▶ [TASK OBJECTIVE]
Copy out the data below from the line containing "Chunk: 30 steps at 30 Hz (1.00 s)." to the line containing "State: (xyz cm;", both lines included, with all images left out.

(Collected data entries)
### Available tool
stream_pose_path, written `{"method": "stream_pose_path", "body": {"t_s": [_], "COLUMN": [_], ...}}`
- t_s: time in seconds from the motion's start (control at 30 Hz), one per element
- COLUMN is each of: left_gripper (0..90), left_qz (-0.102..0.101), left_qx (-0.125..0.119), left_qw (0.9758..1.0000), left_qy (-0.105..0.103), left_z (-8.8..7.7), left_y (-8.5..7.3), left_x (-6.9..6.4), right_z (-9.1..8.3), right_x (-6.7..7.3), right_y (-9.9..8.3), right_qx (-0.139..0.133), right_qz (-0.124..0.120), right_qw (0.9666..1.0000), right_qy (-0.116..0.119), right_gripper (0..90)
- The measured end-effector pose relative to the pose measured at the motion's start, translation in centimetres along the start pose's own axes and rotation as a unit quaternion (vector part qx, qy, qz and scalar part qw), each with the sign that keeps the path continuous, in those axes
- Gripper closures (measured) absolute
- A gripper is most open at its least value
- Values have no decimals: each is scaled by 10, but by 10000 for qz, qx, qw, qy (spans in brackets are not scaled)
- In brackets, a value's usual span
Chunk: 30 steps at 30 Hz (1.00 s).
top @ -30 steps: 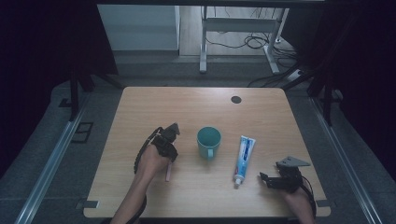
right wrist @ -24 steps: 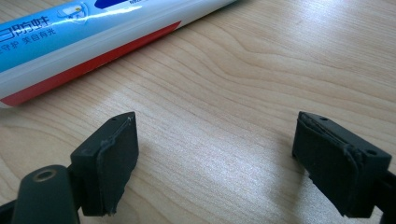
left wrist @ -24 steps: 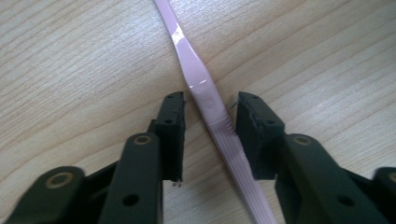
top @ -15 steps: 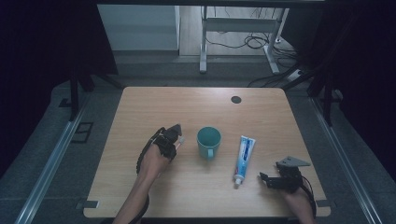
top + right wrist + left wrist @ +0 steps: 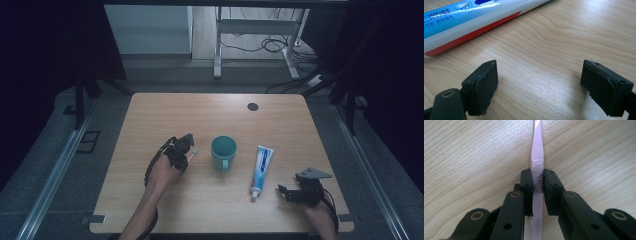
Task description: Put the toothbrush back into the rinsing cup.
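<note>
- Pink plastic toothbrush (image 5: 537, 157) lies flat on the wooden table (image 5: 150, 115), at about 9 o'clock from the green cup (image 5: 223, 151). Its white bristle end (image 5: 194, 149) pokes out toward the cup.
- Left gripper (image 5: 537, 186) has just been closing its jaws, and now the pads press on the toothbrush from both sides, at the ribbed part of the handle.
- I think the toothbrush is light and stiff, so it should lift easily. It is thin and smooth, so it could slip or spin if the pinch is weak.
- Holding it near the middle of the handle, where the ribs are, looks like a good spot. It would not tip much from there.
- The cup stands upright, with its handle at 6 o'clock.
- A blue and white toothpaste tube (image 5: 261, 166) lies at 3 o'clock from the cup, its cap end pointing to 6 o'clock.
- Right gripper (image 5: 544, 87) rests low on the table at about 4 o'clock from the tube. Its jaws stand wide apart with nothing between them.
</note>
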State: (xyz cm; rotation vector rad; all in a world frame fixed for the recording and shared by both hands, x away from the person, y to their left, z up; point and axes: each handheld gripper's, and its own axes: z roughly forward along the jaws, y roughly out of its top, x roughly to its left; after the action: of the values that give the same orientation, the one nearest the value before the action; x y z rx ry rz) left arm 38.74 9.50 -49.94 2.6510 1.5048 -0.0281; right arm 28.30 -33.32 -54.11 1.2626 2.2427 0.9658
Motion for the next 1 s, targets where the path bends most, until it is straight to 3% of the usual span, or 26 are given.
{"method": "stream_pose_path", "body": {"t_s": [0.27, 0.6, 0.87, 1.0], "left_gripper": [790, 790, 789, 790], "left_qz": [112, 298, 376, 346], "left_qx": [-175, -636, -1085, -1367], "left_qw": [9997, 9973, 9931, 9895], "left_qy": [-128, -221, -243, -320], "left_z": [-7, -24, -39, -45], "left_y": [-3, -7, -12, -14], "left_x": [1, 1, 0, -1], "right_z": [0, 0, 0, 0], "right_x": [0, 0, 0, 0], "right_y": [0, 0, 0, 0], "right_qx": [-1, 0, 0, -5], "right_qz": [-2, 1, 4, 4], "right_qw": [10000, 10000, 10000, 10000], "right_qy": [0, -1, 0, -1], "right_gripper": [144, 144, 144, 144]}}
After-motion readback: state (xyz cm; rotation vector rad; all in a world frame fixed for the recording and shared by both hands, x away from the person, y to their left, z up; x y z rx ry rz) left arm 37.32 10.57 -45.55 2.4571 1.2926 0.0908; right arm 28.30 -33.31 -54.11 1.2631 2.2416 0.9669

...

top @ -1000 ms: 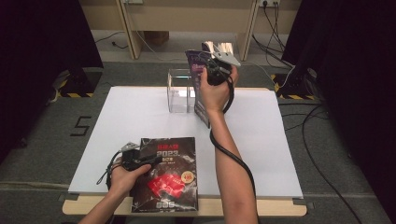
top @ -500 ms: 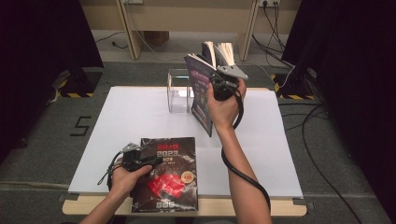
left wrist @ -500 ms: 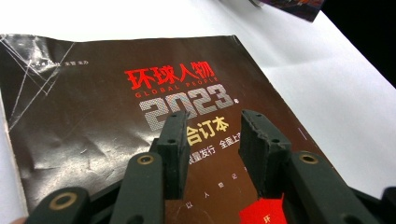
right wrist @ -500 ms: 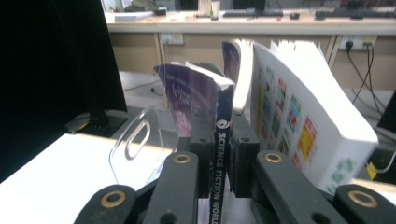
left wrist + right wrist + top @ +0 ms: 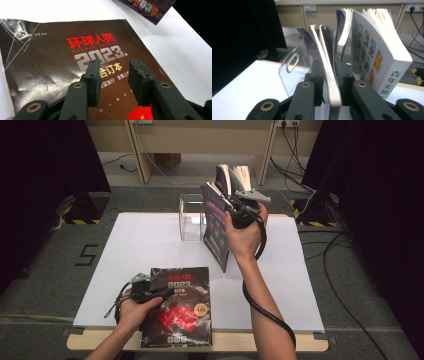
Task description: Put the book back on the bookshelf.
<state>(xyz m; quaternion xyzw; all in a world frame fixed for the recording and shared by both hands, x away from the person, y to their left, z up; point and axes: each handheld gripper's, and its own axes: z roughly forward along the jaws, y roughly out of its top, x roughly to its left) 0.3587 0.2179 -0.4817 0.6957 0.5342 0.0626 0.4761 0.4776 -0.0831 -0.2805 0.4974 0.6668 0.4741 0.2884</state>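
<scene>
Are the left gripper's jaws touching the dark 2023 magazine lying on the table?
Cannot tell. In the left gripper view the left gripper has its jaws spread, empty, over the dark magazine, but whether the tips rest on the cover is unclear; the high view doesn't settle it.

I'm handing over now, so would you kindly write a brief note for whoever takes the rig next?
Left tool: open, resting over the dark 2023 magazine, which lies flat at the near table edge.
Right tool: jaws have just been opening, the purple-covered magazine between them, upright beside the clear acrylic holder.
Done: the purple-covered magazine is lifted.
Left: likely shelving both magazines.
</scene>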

▶ [TASK SOLUTION]
Chunk: 30 steps at 30 Hz (1.00 s).
top @ -30 steps: 
right wrist @ -24 steps: 
left wrist @ -24 steps: 
top @ -15 steps: 
top + right wrist + left wrist @ +0 steps: 
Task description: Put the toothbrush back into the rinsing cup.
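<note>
- Pink plastic toothbrush (image 5: 537, 157) lies flat on the wooden table (image 5: 150, 115), at about 9 o'clock from the green cup (image 5: 223, 151). Its white bristle end (image 5: 194, 149) pokes out toward the cup.
- Left gripper (image 5: 537, 186) has just been closing its jaws, and now the pads press on the toothbrush from both sides, at the ribbed part of the handle.
- I think the toothbrush is light and stiff, so it should lift easily. It is thin and smooth, so it could slip or spin if the pinch is weak.
- Holding it near the middle of the handle, where the ribs are, looks like a good spot. It would not tip much from there.
- The cup stands upright, with its handle at 6 o'clock.
- A blue and white toothpaste tube (image 5: 261, 166) lies at 3 o'clock from the cup, its cap end pointing to 6 o'clock.
- Right gripper (image 5: 544, 87) rests low on the table at about 4 o'clock from the tube. Its jaws stand wide apart with nothing between them.
</note>
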State: (xyz cm; rotation vector rad; all in a world frame fixed for the recording and shared by both hands, x away from the person, y to their left, z up; point and axes: each handheld gripper's, and its own axes: z roughly forward along the jaws, y roughly out of its top, x roughly to its left; after the action: of the values that give the same orientation, the one nearest the value before the action; x y z rx ry rz) left arm 38.74 9.50 -49.94 2.6510 1.5048 -0.0281; right arm 28.30 -33.32 -54.11 1.2626 2.2427 0.9658

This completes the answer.